Sink data from RisingWave to Snowflake (v2)

Snowflake is a cloud-based data warehousing platform that enables scalable and efficient data storage and analysis. Starting with v2.6.0, RisingWave introduced the Snowflake v2 sink connector, providing a more powerful and improved integration. The original Snowflake connector remains supported for compatibility, but we recommend using Snowflake v2 for more powerful and comprehensive functionality.

Syntax

To use Snowflake v2, specify connector = 'snowflake_v2' in your CREATE SINK statement.

CREATE SINK [ IF NOT EXISTS ] sink_name
[FROM sink_from | AS select_query]
WITH (
   connector='snowflake_v2',
   type='append-only' | 'upsert',
   connector_parameter = 'value', ...
   stage = 'snowflake_stage_name',
   ...
);

Parameters

Parameter	Description
type	Sink type (e.g., append-only or upsert)
intermediate.table.name	Name of the intermediate table used for upsert mode. No need to fill this out in append-only mode
table.name	Name of the target table
database	Snowflake database name
schema	Snowflake schema name
write.target.interval.seconds	Interval in seconds for scheduled writes (default: 3600)
warehouse	Snowflake warehouse name
jdbc.url	JDBC URL to connect to Snowflake
username	Snowflake username
password	Snowflake password
commit_checkpoint_interval	Commit every n checkpoints (default: 10)
auto_schema_change	Enable automatic schema change for upsert sink; adds new columns to target table if needed
stage	Name of the stage in Snowflake used for loading data
create_table_if_not_exists	Create target table if it does not exist

S3 parameters These options only need to be set when with_s3 = true:

Parameter	Description
with_s3	Enable writing via S3 (default: true)
s3.region_name	AWS region for S3
s3.bucket_name	S3 bucket name
s3.path	S3 folder path for sink files
enable_config_load	Load S3 credentials from environment (self-hosted only)
s3.credentials.access	AWS access key ID
s3.credentials.secret	AWS secret access key
s3.endpoint_url	Custom S3 endpoint URL (for self-hosted setups)
s3.assume_role	IAM role ARN to assume for S3 access

Auto schema change

PREMIUM FEATUREThis is a premium feature.
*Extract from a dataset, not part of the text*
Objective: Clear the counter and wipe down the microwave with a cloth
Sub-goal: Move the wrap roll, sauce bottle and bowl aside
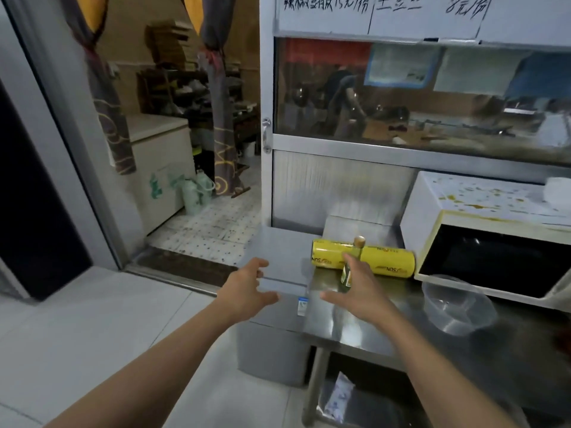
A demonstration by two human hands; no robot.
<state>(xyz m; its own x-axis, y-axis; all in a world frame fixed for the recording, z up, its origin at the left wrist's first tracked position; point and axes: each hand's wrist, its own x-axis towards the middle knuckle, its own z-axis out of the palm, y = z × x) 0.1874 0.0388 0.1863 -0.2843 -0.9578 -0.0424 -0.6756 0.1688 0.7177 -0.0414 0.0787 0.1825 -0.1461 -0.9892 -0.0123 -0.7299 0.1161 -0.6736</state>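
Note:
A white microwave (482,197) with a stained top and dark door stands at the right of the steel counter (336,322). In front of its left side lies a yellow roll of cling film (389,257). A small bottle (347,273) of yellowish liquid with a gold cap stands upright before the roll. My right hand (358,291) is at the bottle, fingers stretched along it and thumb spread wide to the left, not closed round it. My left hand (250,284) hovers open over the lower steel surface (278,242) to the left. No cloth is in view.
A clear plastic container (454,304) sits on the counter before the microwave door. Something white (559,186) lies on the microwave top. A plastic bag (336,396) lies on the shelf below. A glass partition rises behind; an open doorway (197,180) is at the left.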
For a comprehensive overview of all premium features and their usage, please see RisingWave premium features.

Snowflake v2 sinks support auto schema change to automatically adapt their output schema according to changes in the upstream table. This feature is supported only when sink_decoupling is disabled. Once auto schema change is enabled, if you add new columns to the source table, the sink will automatically update to match the new schema. This reduces manual intervention and makes your data pipelines more robust to schema evolution. To enable it, set the following option when creating the sink:

auto_schema_change = true

Configure RisingWave to write to S3

You need to configure how RisingWave authenticates with AWS S3. There are two primary methods:

Access Key / Secret Key (AK/SK) authentication

This is the default method. Provide your AWS Access Key ID and Secret Access Key directly in the CREATE SINK statement.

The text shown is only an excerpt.